-- Your instructions --
Transcribe the listing below in its entirety.

-- Provided data --
******************************

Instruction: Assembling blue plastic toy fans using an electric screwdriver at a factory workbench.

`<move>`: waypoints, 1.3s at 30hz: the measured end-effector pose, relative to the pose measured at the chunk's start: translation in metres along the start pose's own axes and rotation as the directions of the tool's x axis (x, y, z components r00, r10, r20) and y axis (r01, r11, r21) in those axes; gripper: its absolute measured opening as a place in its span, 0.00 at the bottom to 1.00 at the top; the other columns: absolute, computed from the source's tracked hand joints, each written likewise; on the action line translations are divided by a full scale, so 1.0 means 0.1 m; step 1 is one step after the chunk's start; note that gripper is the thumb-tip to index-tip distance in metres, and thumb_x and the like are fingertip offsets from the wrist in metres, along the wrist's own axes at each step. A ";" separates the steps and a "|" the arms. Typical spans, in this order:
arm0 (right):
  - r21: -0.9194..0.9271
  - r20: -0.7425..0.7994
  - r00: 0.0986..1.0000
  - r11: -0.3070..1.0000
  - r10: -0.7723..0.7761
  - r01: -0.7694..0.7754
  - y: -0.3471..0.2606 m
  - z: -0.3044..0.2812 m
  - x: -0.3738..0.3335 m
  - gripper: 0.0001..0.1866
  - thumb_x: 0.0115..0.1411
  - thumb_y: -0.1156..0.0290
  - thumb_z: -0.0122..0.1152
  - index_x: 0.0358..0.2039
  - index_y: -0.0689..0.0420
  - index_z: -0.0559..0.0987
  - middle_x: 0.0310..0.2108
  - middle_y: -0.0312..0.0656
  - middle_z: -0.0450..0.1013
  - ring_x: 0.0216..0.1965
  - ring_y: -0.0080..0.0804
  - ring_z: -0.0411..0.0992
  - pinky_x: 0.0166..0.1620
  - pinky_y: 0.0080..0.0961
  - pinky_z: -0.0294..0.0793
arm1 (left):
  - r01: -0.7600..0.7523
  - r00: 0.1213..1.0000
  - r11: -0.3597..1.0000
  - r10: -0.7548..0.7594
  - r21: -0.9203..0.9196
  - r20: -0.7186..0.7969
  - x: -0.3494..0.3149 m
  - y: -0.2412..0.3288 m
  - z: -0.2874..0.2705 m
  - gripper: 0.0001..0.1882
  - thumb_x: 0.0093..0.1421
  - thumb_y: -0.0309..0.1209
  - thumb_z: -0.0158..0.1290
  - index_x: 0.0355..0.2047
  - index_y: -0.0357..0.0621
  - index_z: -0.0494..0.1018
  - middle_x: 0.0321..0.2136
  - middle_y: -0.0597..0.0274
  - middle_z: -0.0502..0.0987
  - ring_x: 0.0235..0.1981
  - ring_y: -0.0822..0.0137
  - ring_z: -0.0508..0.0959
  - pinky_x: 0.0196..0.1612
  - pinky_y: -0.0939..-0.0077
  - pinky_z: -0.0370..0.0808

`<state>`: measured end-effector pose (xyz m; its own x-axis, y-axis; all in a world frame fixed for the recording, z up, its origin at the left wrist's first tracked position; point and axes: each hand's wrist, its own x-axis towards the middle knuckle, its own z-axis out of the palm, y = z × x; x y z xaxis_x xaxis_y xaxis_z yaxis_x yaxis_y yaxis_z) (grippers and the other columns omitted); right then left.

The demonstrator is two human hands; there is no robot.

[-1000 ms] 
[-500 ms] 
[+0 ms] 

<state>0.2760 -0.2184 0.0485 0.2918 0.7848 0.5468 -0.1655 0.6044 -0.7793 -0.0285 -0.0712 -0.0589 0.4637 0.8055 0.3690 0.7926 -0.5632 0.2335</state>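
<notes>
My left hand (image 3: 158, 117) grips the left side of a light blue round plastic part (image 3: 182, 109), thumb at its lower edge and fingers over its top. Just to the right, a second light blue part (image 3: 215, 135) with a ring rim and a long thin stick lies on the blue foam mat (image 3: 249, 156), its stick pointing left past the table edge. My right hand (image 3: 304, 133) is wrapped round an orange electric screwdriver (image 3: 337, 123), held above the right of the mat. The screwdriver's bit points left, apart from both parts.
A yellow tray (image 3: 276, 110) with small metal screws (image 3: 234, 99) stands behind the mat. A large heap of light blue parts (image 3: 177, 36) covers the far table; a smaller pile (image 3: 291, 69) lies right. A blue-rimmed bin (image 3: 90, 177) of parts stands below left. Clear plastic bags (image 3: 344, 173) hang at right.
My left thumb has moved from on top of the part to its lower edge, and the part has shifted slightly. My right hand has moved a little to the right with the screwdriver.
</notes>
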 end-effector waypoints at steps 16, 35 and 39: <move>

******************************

-- Output --
Instruction: Assembling blue plastic toy fans using an electric screwdriver at a factory workbench.

`<move>`: waypoints, 1.3s at 30hz: the measured end-effector pose, relative to the pose measured at the chunk's start: translation in metres along the start pose's own axes and rotation as the directions of the tool's x axis (x, y, z components r00, r10, r20) and y axis (r01, r11, r21) in those axes; gripper: its absolute measured opening as a place in its span, 0.00 at the bottom to 1.00 at the top; the other columns: absolute, computed from the source's tracked hand joints, each written likewise; on the action line translations are divided by a full scale, so 1.0 means 0.1 m; step 1 is one step after the chunk's start; note that gripper is the thumb-tip to index-tip distance in metres, and thumb_x and the like are fingertip offsets from the wrist in metres, along the wrist's own axes at each step. A ";" separates the steps and a "|" the arms. Typical spans, in this order:
arm0 (right):
  - r21: -0.9194..0.9271
  - r20: -0.7425..0.7994
  - r00: 0.0986..1.0000
  - r11: -0.3070..1.0000
  - r10: -0.7723..0.7761
  - r01: -0.7694..0.7754
  - y: -0.3471..0.2606 m
  - z: -0.3044..0.2812 m
  - x: -0.3738..0.3335 m
  - gripper: 0.0001..0.1866
  - thumb_x: 0.0115..0.1411
  - thumb_y: -0.1156..0.0290
  - thumb_z: -0.0122..0.1152
  - index_x: 0.0358..0.2039
  - index_y: -0.0689..0.0420
  - index_z: -0.0559..0.0987
  - middle_x: 0.0310..0.2108
  - middle_y: -0.0312..0.0656
  - middle_z: -0.0450..0.1013
  - ring_x: 0.0216..0.1965
  - ring_y: -0.0080..0.0804
  - ring_z: -0.0411..0.0992
  - pinky_x: 0.0166..0.1620
  - pinky_y: 0.0080..0.0961
  - pinky_z: -0.0294..0.0793
arm1 (left):
  - r01: -0.7600..0.7523
  - r00: 0.1213..1.0000
  - r11: -0.3597..1.0000
  - r10: -0.7548..0.7594
  - r21: -0.9203..0.9196
  - r20: -0.7186..0.7969
  - x: -0.3494..0.3149 m
  - y: -0.2412..0.3288 m
  - z: -0.2874..0.2705 m
  - gripper: 0.0001..0.1882
  - thumb_x: 0.0093..0.1421
  - thumb_y: -0.0309..0.1209
  - thumb_z: -0.0158..0.1290
  - index_x: 0.0355..0.2047
  - index_y: -0.0357..0.0621
  - index_z: -0.0494..0.1018
  - middle_x: 0.0321..0.2136
  - middle_y: -0.0597..0.0274
  - middle_z: -0.0502..0.0987
  - ring_x: 0.0235..0.1981
  - ring_y: -0.0822..0.0137
  - ring_z: -0.0508..0.0959
  - pinky_x: 0.0196..0.1612
  - pinky_y: -0.0939..-0.0077
  - pinky_z: -0.0370..0.0808

`<state>`: measured end-effector pose (xyz m; its own x-axis, y-axis; all in a world frame fixed for the recording, z up, its origin at the left wrist's first tracked position; point and axes: each hand's wrist, its own x-axis towards the middle knuckle, its own z-axis out of the palm, y = z × x; x y z xaxis_x xaxis_y xaxis_z yaxis_x yaxis_y yaxis_z) (grippers and the other columns omitted); right then left.

The demonstrator is two human hands; there is no robot.

[-1000 ms] 
[-500 ms] 
[+0 ms] 

<state>0.2760 -0.2184 0.0485 0.2918 0.7848 0.5468 -0.1655 0.6044 -0.7793 -0.0285 -0.0712 -0.0589 0.4637 0.8055 0.3690 0.7926 -0.5632 0.2335</state>
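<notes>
My left hand (image 3: 158, 117) grips the left side of a light blue round plastic part (image 3: 182, 109), thumb at its lower edge and fingers over its top. Just to the right, a second light blue part (image 3: 215, 135) with a ring rim and a long thin stick lies on the blue foam mat (image 3: 249, 156), its stick pointing left past the table edge. My right hand (image 3: 304, 133) is wrapped round an orange electric screwdriver (image 3: 337, 123), held above the right of the mat. The screwdriver's bit points left, apart from both parts.
A yellow tray (image 3: 276, 110) with small metal screws (image 3: 234, 99) stands behind the mat. A large heap of light blue parts (image 3: 177, 36) covers the far table; a smaller pile (image 3: 291, 69) lies right. A blue-rimmed bin (image 3: 90, 177) of parts stands below left. Clear plastic bags (image 3: 344, 173) hang at right.
My left thumb has moved from on top of the part to its lower edge, and the part has shifted slightly. My right hand has moved a little to the right with the screwdriver.
</notes>
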 end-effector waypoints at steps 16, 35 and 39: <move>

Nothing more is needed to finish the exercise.